We’ve talked to Christopher Ewen, Senior Product Manager at S&P Global Commodity Insights, about how their small team built and shipped impressively efficient information extraction pipelines for real-time commodities trading insights in a high-security environment, and how they were able to achieve a 10× speed-up of their data collection and annotation workflows to build a new dataset.

S&P Global are one of the leading providers of data and insights for global energy and commodities, covering raw materials like metals, agricultural products and chemicals as well as the energy transition. Publishing benchmark prices in these markets lets producers and consumers lock in prices and hedge against uncertainty. Transparency is key to allowing these markets to operate efficiently and provides clarity and guidance in navigating the volatile commodity landscape, enabling fair trade, effective risk management, and informed decision-making.
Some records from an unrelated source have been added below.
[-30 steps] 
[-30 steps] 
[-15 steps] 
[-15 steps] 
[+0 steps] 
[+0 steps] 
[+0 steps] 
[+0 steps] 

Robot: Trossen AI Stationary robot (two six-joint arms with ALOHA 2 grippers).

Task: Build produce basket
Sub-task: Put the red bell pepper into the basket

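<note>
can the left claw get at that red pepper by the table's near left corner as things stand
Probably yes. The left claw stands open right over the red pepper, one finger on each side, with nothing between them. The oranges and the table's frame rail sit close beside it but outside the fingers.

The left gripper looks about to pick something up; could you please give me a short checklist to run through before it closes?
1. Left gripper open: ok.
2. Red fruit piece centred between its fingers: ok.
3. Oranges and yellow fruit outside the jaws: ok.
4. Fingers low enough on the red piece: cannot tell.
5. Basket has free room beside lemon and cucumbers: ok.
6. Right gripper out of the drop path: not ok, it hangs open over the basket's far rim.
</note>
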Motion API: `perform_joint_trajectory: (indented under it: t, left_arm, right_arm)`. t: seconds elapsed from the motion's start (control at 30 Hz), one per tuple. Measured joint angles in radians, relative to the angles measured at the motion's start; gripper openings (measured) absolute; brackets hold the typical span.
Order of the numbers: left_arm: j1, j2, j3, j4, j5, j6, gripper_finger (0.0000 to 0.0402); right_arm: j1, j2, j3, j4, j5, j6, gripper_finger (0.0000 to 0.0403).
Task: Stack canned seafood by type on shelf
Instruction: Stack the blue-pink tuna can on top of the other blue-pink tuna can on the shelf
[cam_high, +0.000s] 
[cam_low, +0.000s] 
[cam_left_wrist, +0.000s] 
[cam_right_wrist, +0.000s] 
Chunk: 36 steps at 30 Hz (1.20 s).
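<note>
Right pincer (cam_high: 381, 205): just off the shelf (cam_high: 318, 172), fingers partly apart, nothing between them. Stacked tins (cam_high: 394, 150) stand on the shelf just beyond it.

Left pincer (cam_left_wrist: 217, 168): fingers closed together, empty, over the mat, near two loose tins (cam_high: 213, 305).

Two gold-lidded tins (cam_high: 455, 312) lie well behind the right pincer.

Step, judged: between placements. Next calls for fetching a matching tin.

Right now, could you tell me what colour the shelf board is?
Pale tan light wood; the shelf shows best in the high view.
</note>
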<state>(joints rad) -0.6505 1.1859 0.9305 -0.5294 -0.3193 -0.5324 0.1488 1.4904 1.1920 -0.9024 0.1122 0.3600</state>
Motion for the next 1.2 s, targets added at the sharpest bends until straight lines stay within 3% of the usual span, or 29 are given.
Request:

“Heards” are trading activities market reporters receive daily via phone, email and instant messenger – essentially, information that was heard about commodities trades across many different markets like agriculture, coal, electric power, natural gas or oil, happening and published in real time. Relevant information collected that meets the methodological standards is published through real-time information services as “heards” in order to test information with the market. The information includes up to 32 different attributes, like price, participants or location, that are published as both structured and unstructured data. Customers include banks, financial institutions and trading houses at more than 15,000 public and private organizations in over 150 countries, who access the data via S&P’s Platts Connect platform, the underlying API or third-party vendors.

Structured data in the platform — View of structured heards data in Platts Connect

A key goal of Chris’ team is to make the commodities markets as transparent as possible and publish information and benchmark prices “immediately as heard”. Extracting the information from these heards automatically provides even more transparency while maintaining the real-time nature of the information.

In addition to the live feed, having structured historical data is also incredibly valuable, both internally and for customers. S&P Global process around 8,000 new heards per day, with an archive of over 13 million data points since 2017. While it would previously take an analyst hours to find answers in the unstructured data and wrangling Excel spreadsheets, the structured feed now lets them find this information in seconds.

Heards are collected as very concise notes using an extremely specific structure with extremely specific terminology. This presents several challenges, but also opportunities for a custom NLP pipeline: some attributes can be extracted reliably via rules, whereas others require a statistical language model.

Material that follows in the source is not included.